• BRIEF:
Go through the records below and show every line with the string "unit".

• DATA EXTRACTS:
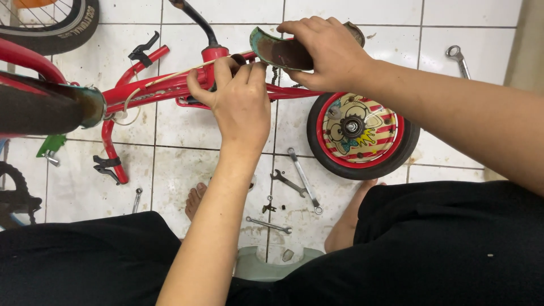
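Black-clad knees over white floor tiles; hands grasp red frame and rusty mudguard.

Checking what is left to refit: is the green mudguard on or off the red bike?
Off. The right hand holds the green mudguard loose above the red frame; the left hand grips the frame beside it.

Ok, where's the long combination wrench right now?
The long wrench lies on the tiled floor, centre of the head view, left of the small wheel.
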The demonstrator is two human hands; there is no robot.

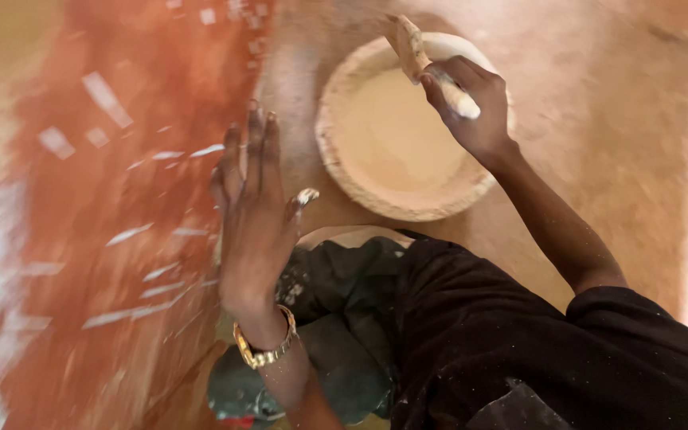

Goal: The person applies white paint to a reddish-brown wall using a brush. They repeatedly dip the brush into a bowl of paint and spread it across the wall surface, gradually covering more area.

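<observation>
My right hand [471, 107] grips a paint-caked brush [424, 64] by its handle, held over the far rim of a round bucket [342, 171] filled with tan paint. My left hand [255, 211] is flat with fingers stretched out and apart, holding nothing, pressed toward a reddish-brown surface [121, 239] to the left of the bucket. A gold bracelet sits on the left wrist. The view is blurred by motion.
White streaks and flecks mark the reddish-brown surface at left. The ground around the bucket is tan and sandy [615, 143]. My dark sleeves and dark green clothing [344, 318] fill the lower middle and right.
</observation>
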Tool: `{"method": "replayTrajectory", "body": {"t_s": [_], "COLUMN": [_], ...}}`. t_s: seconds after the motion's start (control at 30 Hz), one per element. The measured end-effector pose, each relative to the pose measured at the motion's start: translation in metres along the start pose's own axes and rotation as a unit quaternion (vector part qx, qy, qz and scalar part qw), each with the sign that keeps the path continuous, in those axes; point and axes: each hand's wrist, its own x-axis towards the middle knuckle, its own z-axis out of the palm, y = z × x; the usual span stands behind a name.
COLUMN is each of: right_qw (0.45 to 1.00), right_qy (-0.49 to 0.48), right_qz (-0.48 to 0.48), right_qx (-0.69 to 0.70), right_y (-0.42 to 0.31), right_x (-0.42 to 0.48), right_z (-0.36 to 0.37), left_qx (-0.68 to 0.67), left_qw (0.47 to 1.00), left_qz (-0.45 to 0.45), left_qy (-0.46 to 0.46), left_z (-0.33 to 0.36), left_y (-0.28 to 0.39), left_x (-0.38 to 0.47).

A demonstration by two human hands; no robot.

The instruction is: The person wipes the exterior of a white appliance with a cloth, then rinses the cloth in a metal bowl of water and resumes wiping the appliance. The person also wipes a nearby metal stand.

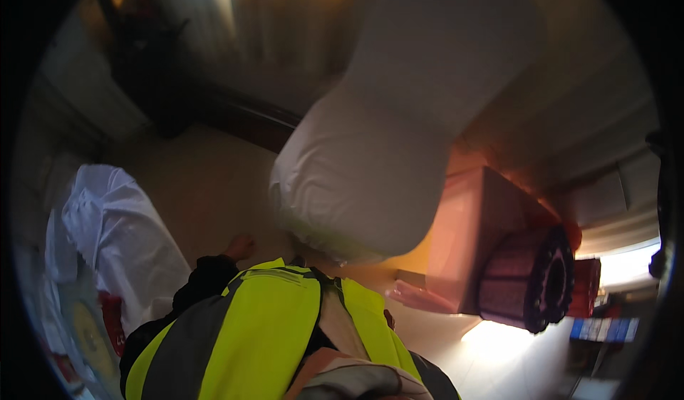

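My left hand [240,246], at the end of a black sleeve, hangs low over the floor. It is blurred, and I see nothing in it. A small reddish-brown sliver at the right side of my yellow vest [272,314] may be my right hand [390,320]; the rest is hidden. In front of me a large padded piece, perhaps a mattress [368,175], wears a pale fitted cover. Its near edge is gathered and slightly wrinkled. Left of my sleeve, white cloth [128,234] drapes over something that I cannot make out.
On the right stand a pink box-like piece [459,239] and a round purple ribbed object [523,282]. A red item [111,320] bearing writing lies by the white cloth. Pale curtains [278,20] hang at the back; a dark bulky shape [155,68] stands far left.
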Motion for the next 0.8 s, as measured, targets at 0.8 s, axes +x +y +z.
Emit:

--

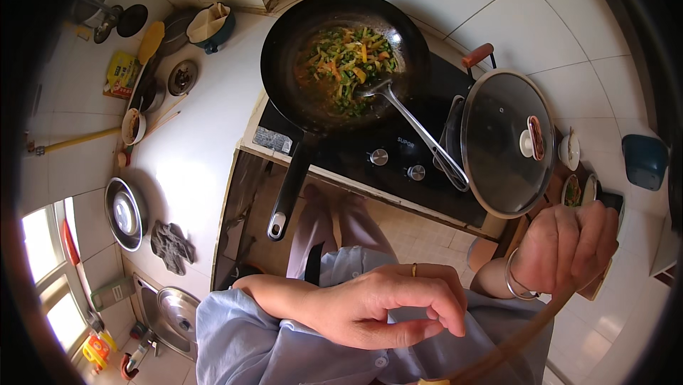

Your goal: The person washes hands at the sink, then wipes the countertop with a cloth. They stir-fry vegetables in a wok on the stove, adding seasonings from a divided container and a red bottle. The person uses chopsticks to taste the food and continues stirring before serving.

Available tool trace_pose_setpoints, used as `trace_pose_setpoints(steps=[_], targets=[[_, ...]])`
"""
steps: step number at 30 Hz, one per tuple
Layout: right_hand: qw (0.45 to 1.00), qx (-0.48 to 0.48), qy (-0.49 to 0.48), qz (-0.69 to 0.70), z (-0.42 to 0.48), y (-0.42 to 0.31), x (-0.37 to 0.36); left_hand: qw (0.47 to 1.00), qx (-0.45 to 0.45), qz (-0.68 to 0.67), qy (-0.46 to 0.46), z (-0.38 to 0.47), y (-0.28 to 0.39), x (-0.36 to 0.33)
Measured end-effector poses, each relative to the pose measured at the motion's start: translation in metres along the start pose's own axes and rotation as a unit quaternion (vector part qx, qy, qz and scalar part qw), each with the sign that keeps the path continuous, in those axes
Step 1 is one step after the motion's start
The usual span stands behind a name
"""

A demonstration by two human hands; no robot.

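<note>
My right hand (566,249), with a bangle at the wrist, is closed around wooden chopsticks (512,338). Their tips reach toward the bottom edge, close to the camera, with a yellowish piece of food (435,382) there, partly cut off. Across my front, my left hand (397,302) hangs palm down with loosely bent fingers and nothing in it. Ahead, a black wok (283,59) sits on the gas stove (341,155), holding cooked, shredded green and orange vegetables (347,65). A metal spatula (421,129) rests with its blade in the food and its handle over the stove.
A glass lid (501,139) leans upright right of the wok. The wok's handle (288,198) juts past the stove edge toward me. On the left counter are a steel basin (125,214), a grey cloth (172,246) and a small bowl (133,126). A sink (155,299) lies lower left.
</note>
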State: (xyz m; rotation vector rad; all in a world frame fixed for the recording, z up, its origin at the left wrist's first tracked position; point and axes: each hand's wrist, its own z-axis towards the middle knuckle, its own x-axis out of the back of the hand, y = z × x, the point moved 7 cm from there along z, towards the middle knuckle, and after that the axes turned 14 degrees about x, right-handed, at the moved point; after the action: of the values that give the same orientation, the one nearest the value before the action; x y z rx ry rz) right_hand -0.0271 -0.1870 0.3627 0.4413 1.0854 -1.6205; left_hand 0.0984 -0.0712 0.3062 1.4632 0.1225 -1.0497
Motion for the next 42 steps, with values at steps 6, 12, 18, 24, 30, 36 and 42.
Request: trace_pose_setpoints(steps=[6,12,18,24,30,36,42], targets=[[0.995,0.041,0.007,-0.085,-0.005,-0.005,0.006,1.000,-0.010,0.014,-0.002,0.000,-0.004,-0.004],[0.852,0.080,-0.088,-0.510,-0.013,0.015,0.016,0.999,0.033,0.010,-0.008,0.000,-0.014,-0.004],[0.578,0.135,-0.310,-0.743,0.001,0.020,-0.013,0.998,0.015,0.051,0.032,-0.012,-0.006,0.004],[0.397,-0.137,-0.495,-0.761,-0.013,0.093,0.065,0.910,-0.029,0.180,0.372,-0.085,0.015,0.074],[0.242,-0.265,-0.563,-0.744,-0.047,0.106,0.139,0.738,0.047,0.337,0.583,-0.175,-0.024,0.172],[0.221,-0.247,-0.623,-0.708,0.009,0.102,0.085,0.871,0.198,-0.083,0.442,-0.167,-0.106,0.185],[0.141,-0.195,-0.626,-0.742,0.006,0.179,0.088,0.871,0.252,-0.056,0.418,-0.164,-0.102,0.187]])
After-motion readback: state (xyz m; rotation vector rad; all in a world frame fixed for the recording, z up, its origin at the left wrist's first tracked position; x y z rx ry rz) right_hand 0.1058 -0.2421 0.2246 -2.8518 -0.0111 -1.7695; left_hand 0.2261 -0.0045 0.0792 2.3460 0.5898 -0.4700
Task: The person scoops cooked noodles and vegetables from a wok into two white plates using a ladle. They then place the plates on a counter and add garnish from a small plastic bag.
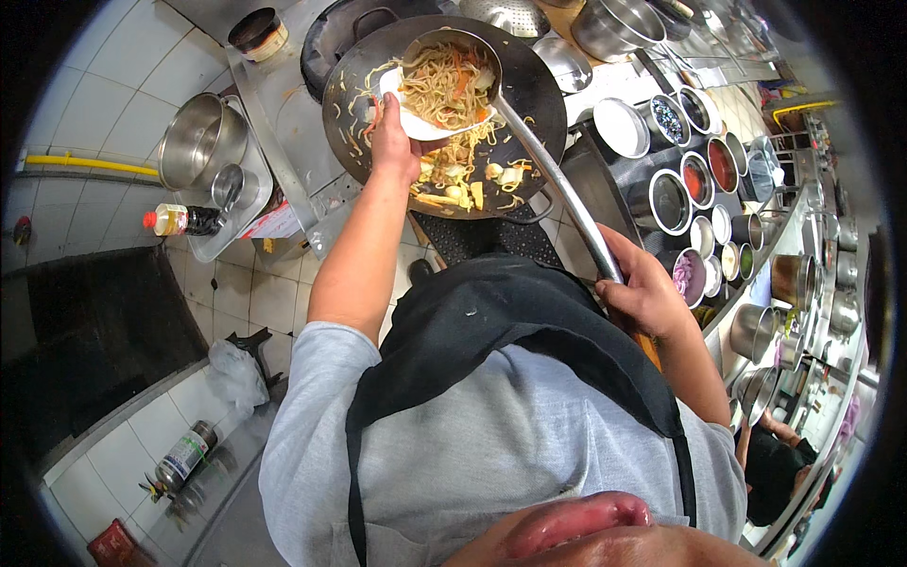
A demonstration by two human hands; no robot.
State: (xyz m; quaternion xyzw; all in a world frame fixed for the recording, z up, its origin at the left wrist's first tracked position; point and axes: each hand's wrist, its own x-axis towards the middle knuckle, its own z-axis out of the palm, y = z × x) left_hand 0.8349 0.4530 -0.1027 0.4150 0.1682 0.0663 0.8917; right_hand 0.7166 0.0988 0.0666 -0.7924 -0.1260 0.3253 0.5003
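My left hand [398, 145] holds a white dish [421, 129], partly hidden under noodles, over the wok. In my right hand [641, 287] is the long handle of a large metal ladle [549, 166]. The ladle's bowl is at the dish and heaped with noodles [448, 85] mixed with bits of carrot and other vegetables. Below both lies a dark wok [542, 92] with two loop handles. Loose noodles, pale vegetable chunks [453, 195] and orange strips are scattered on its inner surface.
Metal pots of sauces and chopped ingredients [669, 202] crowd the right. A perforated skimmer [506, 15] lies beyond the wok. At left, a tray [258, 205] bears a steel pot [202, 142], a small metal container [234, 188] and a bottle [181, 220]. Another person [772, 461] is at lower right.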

• RESPONSE TO THE TASK:
Tool: `{"method": "replayTrajectory", "body": {"t_s": [_], "COLUMN": [_], ...}}`. t_s: seconds after the motion's start (control at 30 Hz), one per element. The measured end-effector pose, each relative to the pose measured at the motion's start: translation in metres along the start pose's own axes and rotation as a unit quaternion (vector part qx, qy, qz and scalar part qw), each with the sign that keeps the path continuous, in those axes; point and axes: each hand's wrist, its own x-axis towards the middle knuckle, its own z-axis out of the palm, y = z × x; the usual span stands behind a name.
Measured end-effector poses, each relative to the pose measured at the motion's start: translation in metres along the start pose's own axes and rotation as a unit quaternion (vector part qx, qy, qz and scalar part qw), each with the sign that keeps the path continuous, in those axes

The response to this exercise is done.